Recorded information:
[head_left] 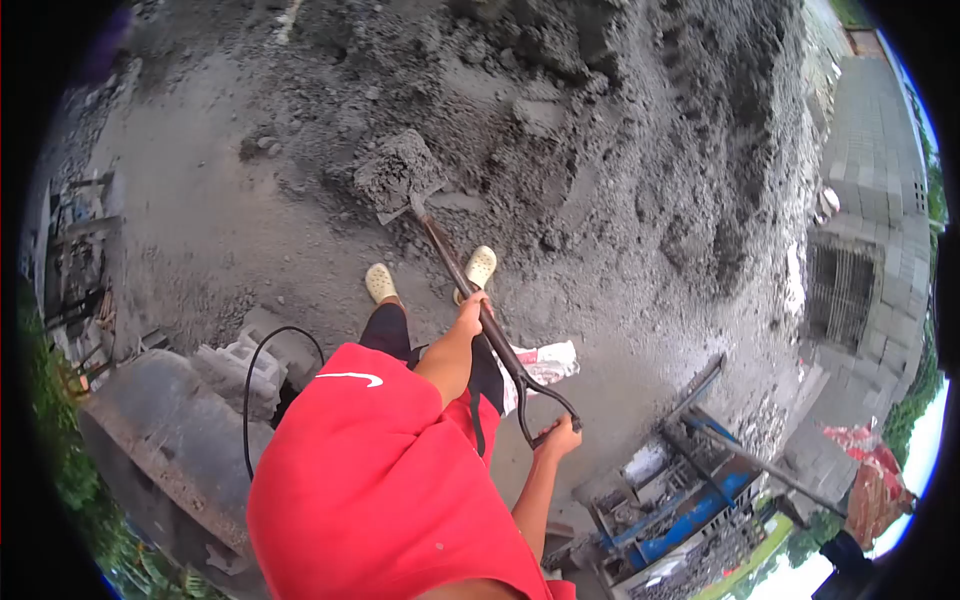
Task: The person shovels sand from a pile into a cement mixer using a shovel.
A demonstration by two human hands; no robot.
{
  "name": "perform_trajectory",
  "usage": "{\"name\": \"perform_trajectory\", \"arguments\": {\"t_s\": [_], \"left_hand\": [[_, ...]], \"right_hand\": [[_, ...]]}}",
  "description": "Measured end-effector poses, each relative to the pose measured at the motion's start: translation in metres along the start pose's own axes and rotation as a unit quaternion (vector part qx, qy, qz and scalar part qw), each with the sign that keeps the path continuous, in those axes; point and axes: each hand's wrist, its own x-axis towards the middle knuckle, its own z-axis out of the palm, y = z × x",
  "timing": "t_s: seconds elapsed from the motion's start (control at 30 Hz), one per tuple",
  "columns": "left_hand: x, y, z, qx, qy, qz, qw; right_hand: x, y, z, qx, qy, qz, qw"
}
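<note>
Shovel [447, 252] held at near edge of grey heap [650, 190], blade [392, 214] loaded with grey grit [398, 165]; whether blade touches ground [190, 230], I cannot tell. I note left hand [473, 309] wrapped around shaft, right hand [560, 438] gripping handle end. I judge tool stiff, sturdy, blade-heavy, grit prone to spill. Sound hold: mid-shaft plus handle end, both firm.
</note>
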Motion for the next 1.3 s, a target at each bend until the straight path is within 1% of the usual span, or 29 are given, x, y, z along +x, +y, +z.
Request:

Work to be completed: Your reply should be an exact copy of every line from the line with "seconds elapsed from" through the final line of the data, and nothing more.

Output for this exercise:
  "timing": "t_s: seconds elapsed from the motion's start (control at 30 Hz), one per tuple",
  "columns": "left_hand: x, y, z, qx, qy, qz, qw; right_hand: x, y, z, qx, qy, qz, qw"
}
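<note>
Shovel [447, 252] held at near edge of grey heap [650, 190], blade [392, 214] loaded with grey grit [398, 165]; whether blade touches ground [190, 230], I cannot tell. I note left hand [473, 309] wrapped around shaft, right hand [560, 438] gripping handle end. I judge tool stiff, sturdy, blade-heavy, grit prone to spill. Sound hold: mid-shaft plus handle end, both firm.
</note>
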Motion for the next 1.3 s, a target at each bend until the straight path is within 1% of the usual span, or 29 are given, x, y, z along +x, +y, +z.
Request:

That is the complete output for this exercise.